# Your goal
Write all of the lines below out again, exactly as they stand.

[[ Materials provided, beginning ]]

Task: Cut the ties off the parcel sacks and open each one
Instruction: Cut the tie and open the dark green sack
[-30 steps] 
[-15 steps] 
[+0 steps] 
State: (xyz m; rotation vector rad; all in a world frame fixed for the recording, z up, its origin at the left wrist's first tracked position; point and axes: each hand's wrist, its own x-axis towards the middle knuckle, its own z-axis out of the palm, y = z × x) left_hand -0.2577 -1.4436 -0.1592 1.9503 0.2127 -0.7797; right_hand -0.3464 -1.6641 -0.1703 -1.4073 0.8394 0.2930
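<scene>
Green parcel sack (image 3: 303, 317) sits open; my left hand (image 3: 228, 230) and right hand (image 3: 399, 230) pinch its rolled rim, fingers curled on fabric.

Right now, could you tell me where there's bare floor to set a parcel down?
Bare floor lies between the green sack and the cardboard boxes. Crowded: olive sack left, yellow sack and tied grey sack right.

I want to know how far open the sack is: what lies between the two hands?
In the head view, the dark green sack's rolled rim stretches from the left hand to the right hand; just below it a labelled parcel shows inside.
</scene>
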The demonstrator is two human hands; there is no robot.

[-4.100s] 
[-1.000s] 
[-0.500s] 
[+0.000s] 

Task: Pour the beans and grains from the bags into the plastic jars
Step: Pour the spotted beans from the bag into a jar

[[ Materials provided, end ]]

# Exercise output
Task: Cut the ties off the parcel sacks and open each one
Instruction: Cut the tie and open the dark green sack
[-30 steps] 
[-15 steps] 
[+0 steps] 
State: (xyz m; rotation vector rad; all in a world frame fixed for the recording, z up, its origin at the left wrist's first tracked position; point and axes: each hand's wrist, its own x-axis towards the middle knuckle, its own z-axis out of the palm, y = z × x) left_hand -0.2577 -1.4436 -0.1592 1.9503 0.2127 -0.7797; right_hand -0.3464 -1.6641 -0.1703 -1.4073 0.8394 0.2930
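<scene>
Green parcel sack (image 3: 303, 317) sits open; my left hand (image 3: 228, 230) and right hand (image 3: 399, 230) pinch its rolled rim, fingers curled on fabric.

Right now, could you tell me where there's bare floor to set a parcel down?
Bare floor lies between the green sack and the cardboard boxes. Crowded: olive sack left, yellow sack and tied grey sack right.

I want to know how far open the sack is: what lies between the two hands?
In the head view, the dark green sack's rolled rim stretches from the left hand to the right hand; just below it a labelled parcel shows inside.
</scene>
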The demonstrator is two human hands; there is no robot.

[-4.100s] 
[-1.000s] 
[-0.500s] 
[+0.000s] 

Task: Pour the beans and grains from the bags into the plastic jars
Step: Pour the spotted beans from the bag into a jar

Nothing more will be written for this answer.